## Exercise prompt
Only one stretch of the data is wanted: the line containing "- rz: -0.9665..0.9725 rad", the line containing "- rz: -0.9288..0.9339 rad", and every line between them, copied exactly.

Records from a data collection
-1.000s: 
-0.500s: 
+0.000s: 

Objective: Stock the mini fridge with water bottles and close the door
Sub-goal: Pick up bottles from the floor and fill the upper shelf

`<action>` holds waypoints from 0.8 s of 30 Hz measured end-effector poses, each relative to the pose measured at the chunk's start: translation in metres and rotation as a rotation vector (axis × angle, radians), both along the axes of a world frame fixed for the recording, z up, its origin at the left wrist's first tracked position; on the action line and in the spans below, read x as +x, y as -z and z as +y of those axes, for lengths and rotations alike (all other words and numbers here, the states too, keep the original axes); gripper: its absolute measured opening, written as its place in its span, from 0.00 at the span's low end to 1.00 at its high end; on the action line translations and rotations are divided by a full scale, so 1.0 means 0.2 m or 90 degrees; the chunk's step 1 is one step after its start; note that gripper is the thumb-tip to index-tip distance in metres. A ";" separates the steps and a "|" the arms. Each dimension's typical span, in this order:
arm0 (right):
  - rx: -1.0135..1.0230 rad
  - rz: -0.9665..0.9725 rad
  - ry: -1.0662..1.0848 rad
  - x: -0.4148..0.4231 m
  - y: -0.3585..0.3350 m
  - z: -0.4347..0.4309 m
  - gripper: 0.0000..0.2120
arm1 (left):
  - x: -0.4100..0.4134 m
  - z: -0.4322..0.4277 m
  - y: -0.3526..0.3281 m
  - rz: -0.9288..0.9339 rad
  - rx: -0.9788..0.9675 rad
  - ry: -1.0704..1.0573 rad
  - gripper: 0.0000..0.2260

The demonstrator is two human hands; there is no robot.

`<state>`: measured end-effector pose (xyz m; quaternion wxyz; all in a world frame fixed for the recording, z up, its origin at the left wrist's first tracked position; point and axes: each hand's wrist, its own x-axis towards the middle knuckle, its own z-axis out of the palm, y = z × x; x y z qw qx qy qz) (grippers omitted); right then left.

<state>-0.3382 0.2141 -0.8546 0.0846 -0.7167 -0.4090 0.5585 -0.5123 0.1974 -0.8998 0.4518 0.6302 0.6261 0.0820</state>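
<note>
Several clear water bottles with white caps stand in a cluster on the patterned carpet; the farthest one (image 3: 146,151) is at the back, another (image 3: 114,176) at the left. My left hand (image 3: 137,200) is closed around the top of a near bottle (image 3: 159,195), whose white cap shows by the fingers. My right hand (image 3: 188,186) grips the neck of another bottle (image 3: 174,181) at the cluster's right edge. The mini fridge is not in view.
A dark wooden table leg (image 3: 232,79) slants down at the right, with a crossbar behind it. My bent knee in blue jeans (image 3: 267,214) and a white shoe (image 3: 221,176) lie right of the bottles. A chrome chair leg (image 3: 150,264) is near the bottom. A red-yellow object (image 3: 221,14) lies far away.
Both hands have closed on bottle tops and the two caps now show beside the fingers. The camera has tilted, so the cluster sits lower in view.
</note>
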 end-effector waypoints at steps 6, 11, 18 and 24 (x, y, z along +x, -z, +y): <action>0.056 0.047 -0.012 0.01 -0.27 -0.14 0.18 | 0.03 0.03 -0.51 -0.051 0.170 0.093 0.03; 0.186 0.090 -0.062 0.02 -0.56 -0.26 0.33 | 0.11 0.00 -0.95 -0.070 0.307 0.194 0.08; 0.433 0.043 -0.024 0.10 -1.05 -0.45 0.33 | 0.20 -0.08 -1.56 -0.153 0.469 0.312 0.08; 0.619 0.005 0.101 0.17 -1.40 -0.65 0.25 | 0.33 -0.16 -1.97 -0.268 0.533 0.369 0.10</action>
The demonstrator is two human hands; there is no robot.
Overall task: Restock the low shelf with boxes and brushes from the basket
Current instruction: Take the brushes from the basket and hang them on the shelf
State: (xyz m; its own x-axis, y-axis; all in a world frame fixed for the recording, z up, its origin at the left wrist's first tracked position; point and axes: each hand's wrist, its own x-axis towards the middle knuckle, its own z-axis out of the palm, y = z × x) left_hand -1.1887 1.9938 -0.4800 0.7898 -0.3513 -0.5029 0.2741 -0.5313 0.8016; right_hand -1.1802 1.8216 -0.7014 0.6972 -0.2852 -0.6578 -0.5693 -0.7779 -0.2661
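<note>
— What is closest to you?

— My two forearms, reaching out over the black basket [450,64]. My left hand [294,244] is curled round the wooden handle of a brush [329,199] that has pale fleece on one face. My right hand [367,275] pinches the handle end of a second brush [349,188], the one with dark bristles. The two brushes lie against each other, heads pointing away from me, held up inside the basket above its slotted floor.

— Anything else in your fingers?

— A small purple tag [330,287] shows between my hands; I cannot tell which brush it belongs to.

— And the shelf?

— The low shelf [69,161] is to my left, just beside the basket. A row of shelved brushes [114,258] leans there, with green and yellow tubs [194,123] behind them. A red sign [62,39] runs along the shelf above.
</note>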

## Task response
  - rz: -0.9665..0.9725 rad
  - ry: -1.0662..1.0848 rad
  - x: -0.4148..0.4231 m
  - y: -0.3585..0.3350 m
  - z: -0.4347..0.4309 m
  - gripper: 0.0000..0.2120
arm1 (left):
  - x: -0.4100..0.4134 m
  - z: -0.4322..0.4277 m
  - y: -0.3526..0.3281 m
  - rz: -0.9288..0.9339 rad

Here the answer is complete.